» **Goal of the exercise**
As the answer, give a copy of each line below that includes the word "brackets".

[Items from a data source]
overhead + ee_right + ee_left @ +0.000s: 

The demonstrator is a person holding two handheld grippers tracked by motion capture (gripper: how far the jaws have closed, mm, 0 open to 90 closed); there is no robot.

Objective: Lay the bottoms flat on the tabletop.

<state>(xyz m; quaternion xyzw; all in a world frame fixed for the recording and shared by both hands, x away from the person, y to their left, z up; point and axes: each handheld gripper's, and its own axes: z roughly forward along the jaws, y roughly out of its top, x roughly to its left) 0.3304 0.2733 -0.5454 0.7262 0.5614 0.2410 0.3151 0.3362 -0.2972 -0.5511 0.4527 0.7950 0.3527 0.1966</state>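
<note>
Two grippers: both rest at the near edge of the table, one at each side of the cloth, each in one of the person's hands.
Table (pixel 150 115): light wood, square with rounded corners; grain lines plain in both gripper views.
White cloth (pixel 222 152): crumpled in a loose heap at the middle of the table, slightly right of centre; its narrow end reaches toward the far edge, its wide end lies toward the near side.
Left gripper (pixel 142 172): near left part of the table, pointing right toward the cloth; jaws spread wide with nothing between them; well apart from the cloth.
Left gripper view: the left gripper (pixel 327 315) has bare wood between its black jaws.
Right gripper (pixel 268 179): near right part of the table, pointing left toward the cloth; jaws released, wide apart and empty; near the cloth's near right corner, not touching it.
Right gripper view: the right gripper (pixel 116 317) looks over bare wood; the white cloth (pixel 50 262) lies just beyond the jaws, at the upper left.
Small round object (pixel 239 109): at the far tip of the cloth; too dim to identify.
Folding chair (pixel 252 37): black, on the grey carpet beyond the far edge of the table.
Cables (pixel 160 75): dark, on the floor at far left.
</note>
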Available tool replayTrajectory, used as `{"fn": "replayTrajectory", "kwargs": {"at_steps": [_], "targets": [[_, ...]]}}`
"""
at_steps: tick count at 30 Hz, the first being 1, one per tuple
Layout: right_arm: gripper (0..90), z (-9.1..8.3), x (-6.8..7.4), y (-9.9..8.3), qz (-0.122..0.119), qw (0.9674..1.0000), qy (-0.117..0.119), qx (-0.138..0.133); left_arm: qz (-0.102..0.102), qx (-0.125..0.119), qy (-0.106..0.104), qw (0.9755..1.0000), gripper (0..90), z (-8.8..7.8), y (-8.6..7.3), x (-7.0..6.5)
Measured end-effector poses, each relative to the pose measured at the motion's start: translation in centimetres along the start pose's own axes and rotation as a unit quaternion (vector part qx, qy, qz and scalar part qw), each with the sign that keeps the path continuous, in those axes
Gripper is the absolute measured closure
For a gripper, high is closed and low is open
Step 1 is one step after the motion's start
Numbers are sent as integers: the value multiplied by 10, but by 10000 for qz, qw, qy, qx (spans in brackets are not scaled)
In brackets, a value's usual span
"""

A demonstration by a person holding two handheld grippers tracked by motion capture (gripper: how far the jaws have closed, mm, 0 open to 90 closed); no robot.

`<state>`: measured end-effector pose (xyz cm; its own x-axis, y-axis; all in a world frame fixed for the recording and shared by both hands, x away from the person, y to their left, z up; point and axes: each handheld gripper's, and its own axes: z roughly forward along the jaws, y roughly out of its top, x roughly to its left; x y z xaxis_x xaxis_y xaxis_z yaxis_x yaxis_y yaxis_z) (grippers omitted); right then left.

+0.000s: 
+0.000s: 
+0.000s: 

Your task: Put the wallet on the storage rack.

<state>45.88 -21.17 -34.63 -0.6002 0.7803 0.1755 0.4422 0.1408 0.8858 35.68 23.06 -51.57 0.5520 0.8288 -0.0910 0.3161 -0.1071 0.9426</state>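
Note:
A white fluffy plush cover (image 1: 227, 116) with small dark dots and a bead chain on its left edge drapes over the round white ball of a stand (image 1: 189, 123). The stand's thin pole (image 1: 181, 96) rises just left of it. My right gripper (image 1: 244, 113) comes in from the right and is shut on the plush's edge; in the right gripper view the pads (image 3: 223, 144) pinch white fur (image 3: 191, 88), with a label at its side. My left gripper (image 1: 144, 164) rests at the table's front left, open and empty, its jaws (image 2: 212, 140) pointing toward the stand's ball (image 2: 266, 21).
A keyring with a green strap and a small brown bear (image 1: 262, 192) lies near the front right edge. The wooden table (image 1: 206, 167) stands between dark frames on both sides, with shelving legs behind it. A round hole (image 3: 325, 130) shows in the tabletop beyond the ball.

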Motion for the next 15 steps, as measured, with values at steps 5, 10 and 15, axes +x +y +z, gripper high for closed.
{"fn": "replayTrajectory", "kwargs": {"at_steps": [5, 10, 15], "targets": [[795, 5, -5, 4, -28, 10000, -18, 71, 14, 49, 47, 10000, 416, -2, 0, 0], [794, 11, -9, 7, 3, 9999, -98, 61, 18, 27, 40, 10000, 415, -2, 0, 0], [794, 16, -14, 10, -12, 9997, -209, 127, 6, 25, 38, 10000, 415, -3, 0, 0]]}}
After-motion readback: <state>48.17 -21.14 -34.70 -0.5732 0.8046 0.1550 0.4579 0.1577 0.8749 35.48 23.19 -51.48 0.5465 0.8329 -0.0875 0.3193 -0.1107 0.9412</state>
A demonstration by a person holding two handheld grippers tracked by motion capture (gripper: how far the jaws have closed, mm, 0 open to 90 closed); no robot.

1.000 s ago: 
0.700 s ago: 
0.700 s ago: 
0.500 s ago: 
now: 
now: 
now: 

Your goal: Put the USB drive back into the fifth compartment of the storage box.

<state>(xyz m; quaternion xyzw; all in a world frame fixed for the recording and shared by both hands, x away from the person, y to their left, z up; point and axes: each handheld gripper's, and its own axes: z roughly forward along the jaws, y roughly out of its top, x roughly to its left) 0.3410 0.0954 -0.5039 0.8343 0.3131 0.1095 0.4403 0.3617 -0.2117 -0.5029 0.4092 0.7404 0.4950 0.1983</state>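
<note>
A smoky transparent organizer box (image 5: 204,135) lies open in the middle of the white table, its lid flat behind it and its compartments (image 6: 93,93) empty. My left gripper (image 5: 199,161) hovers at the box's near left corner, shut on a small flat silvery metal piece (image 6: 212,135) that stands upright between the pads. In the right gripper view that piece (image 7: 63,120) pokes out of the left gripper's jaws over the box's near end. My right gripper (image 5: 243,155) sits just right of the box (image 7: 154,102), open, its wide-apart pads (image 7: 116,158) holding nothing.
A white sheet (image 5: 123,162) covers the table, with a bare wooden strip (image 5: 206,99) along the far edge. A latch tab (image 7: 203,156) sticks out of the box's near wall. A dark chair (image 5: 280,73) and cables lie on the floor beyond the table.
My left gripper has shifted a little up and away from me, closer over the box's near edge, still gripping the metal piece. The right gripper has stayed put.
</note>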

» **Solution below**
Numbers are sent as integers: the value multiplied by 10, but by 10000 for qz, qw, qy, qx (spans in brackets are not scaled)
In brackets, a value's usual span

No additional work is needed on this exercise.